I know there are options to wait for a natural miscarriage or have a D&C (which I would prefer to avoid), but the clinic said it could be a while before the pregnancy takes its natural course and I was wondering how long others have had to wait for this to happen.


Thanks, and    for anyone else who has been through this, it's the pits. 


Kx


----------



## scooby-doo_123 (Jun 19, 2010)

Hi KG

Sorry to hear you are going through this, it really is very hard. I hope you get some good news on monday.


I have recently had a m/c- I was having pain at 5w6d and a scan revealed nothing, then 4 days layer there was a gestational sac. To cut a long story short from 6w3 days they said I was going to m/c, and did I want a d&c. It was my personal choice and the hospital were very good about it, I decided to let nature take it's course, but didn't start bleeding til 8w1d- then a week later it was confirmed I had m/c. I then had a natural period 4 weeks later- although I felt pretty crap physically for all of those weeks as I just wanted AF to come and 'move on'. While having my m/c it was like a heavy, painful period- but I only bled for 4 days.

Like I say to let things happen naturally was my personal decision, every-one is different.

I hope you do get some good news on monday,


----------



## Mistletoe (Holly) (Jan 1, 2007)

You can also have tablets to induce it if you would prefer to know when it would happen.

Bleeding can be severe so if you do start bleeding do make sure you keep an eye on the loss and seek help if required.

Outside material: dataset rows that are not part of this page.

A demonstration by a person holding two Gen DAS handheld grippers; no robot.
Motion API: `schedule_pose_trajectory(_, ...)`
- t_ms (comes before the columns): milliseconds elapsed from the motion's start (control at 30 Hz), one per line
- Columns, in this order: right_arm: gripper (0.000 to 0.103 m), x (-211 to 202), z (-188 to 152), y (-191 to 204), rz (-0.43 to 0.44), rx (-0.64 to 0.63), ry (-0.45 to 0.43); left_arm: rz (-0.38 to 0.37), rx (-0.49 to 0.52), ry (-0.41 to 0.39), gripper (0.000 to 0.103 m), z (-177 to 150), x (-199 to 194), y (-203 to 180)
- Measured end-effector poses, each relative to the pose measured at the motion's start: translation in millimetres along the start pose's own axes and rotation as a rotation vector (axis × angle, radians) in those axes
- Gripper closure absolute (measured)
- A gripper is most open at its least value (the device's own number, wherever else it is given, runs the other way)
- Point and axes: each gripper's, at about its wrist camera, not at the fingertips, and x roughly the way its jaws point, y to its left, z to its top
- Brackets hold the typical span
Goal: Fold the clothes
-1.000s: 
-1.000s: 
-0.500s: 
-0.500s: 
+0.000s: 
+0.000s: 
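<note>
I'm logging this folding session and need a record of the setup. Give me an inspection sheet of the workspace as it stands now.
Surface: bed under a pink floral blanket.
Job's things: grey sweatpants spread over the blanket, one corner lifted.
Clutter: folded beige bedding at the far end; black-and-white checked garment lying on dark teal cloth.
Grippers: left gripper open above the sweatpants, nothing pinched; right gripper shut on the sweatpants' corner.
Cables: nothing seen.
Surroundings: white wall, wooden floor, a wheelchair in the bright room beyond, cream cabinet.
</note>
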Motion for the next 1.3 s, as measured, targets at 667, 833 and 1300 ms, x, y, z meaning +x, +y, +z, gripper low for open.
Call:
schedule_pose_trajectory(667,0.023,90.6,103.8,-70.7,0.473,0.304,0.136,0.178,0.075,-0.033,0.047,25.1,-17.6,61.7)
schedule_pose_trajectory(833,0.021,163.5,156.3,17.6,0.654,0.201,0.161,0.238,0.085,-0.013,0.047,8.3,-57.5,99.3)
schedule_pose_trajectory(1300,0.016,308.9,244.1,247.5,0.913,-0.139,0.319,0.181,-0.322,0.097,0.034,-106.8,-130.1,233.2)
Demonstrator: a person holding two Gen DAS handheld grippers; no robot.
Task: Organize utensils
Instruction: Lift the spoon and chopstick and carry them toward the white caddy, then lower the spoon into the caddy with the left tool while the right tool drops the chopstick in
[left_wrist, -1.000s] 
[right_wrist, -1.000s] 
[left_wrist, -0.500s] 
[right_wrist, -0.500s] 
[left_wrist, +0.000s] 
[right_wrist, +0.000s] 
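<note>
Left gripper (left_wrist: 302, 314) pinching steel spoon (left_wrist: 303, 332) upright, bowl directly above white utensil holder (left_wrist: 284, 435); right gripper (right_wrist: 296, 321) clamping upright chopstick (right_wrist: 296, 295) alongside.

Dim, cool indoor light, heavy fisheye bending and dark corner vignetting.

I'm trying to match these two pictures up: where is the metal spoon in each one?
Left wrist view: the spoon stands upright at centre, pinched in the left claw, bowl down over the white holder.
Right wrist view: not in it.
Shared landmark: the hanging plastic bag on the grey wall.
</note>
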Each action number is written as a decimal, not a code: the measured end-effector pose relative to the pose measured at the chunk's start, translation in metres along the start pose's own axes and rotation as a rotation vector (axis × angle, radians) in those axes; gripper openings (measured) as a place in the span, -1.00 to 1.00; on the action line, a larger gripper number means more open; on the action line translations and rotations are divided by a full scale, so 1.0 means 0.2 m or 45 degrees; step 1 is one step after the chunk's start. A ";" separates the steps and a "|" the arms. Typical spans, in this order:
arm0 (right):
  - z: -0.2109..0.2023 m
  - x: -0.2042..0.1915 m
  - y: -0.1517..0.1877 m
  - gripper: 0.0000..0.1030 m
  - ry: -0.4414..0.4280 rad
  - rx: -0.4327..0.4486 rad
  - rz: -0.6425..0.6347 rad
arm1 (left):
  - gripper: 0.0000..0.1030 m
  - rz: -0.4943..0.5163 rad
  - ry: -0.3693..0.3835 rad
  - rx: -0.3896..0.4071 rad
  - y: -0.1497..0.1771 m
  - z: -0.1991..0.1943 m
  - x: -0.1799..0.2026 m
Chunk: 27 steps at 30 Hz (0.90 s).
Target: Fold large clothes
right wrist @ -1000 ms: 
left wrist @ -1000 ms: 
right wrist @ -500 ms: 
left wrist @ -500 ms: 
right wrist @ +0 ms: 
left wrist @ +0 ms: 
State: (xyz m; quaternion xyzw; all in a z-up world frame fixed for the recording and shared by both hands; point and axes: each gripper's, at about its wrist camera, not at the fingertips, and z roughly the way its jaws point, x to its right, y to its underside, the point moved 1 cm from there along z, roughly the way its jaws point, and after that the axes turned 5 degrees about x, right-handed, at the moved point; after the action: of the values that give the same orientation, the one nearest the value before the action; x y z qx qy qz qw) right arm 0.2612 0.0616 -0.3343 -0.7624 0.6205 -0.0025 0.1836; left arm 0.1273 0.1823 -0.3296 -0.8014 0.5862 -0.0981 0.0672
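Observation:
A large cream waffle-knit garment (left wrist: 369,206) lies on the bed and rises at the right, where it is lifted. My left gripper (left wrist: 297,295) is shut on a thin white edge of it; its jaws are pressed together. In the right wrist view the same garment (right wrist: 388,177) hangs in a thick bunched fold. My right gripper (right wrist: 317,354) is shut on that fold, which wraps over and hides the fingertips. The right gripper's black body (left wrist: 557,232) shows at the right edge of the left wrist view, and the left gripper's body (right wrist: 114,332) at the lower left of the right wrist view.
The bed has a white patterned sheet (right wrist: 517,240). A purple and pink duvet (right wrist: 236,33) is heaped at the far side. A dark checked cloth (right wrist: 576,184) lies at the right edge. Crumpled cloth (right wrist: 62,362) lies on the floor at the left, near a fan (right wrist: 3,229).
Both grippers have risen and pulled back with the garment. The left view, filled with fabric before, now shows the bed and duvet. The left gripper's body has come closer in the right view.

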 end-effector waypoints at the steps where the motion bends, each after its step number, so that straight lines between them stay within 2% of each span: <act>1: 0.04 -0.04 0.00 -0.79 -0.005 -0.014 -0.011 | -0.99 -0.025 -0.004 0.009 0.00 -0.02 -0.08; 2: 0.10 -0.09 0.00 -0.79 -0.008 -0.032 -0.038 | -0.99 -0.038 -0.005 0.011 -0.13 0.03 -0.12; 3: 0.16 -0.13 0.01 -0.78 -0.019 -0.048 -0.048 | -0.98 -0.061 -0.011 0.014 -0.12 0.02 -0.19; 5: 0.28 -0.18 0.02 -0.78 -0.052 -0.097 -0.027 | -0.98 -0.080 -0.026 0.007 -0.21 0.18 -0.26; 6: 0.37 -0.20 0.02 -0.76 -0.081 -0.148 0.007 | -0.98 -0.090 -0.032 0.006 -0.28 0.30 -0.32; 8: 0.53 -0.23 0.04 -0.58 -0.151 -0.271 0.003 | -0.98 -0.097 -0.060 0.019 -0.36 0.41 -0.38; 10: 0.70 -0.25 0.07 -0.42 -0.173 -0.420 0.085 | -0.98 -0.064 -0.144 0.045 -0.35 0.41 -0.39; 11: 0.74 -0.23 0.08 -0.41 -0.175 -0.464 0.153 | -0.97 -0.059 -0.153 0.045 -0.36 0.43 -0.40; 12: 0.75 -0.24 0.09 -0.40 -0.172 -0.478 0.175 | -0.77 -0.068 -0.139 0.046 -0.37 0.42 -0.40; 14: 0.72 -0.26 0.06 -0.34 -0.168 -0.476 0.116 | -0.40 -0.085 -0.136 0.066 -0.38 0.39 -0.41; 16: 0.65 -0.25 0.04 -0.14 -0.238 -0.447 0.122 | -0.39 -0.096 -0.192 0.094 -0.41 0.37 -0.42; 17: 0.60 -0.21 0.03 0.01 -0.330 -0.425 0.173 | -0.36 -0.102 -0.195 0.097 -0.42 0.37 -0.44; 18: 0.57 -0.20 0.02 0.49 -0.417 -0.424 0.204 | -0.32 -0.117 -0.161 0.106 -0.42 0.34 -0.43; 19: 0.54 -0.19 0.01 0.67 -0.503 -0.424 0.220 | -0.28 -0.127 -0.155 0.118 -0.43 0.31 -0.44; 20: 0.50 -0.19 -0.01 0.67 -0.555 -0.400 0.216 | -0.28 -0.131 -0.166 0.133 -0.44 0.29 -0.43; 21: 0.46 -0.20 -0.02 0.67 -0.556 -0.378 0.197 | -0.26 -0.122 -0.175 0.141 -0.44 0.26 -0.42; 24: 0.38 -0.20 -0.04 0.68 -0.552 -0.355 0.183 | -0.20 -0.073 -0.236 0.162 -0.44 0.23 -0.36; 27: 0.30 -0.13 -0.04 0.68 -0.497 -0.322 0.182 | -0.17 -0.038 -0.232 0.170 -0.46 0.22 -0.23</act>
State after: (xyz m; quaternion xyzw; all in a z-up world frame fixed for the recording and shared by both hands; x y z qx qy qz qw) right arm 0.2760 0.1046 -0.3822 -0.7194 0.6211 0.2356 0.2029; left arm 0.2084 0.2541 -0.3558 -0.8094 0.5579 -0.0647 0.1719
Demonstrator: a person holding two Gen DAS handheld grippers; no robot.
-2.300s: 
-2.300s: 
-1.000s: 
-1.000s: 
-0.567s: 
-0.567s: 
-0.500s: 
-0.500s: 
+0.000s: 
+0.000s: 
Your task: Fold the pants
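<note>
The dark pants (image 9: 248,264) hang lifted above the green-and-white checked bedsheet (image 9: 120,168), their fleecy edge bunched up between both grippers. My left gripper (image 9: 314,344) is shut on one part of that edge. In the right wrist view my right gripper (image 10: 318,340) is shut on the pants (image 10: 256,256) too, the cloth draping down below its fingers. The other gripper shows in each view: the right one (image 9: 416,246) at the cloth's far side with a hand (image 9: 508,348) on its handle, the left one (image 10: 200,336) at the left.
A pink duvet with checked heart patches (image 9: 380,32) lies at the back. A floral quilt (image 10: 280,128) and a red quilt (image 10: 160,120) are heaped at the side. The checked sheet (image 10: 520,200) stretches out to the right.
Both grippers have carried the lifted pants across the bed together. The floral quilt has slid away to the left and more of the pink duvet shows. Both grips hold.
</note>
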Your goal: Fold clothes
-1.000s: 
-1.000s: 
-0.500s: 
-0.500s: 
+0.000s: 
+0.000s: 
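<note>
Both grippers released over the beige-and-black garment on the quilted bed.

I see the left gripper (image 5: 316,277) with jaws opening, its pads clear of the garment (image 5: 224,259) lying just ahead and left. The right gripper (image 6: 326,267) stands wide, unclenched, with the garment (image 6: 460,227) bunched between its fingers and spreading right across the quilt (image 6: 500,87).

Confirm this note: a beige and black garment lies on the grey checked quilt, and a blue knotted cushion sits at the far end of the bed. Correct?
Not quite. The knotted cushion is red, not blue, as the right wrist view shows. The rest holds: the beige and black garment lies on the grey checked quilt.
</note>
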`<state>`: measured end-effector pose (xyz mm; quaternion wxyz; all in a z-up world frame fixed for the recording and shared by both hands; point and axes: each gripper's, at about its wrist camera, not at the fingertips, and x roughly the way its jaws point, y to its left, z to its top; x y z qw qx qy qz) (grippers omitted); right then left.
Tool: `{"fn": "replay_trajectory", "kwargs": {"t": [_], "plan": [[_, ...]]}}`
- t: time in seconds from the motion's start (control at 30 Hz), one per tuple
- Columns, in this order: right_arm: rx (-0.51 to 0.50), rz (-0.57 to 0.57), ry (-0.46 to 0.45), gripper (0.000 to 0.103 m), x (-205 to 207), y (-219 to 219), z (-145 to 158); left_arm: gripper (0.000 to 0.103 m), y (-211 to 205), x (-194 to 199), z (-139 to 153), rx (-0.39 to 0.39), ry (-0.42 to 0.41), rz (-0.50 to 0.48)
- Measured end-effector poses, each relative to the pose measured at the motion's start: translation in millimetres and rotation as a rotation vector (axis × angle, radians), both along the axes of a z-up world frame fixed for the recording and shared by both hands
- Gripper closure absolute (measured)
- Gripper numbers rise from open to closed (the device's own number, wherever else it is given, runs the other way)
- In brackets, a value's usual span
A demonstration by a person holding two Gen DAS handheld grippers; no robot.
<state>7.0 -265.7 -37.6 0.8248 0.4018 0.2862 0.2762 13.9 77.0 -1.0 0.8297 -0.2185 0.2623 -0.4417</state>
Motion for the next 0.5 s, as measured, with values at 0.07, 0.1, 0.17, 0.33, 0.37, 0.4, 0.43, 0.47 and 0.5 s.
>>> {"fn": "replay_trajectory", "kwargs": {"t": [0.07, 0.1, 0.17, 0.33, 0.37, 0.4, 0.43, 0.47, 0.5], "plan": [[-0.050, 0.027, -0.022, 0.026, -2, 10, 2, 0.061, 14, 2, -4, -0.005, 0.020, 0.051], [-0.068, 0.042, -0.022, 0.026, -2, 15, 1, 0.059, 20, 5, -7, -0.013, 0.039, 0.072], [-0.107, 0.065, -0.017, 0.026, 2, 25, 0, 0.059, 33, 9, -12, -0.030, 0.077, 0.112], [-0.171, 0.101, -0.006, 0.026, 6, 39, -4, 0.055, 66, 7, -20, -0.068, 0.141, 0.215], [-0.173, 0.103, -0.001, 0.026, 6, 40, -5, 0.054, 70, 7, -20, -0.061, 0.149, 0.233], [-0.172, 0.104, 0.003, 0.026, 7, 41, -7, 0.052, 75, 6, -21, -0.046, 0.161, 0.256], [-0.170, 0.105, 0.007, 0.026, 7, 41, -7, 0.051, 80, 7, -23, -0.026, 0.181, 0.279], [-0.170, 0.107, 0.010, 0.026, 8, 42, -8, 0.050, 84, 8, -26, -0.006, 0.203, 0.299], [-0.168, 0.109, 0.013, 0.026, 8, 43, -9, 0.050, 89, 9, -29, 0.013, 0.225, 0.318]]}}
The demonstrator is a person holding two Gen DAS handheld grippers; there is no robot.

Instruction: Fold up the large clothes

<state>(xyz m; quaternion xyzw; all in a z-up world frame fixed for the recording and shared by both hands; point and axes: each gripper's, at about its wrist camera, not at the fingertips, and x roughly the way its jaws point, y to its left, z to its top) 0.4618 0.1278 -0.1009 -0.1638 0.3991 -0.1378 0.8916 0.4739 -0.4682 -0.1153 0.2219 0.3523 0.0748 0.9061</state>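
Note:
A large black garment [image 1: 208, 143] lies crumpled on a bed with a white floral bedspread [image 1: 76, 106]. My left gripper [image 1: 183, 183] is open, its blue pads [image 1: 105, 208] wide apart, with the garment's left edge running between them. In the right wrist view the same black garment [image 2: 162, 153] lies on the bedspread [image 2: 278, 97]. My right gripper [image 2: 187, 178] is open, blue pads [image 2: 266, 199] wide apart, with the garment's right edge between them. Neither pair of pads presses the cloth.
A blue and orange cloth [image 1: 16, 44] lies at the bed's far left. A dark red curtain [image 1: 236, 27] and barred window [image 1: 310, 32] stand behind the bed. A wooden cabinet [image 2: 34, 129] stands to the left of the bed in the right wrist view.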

I had surgery for my miscarriage - which was very quick and straight forward although there are risks.


----------



## ThisTime (Jun 24, 2007)

Hi KG, first, so sad to hear your news, I know how it feels.
I had an early scan at 7 weeks, baby was too small for gestational age and heartbeat slow. I knew after looking on internet it was probably going to end badly. I had a follow up scan as advised 2 weeks later and there was no heartbeat. After attempting to seek help through the nhs who wanted me to wait 6 weeks to even see a consultant, I decided to spend some of our savings and go private with a d and c. I couldn't bear the wait as I was still feeling pg. Plus I'm 41 and need to get going to try again. I felt immediate relief after having the very minor op.
If I could've waited I would have, but mentally, physically and realistically I couldn't.
I had to miss the next cycle as it was a bit all over the place. But we have just had treatment 2 months later, sadly failed but onwards and upwards.
Hope you have better news next time.
H xx


----------



## Mistletoe (Holly) (Jan 1, 2007)

This Time - I cannot believe the NHS would make you wait 6 weeks with a dead baby inside you - that is terrible - you could get infection or dead fetus syndrome after a few weeks. Unbelievable.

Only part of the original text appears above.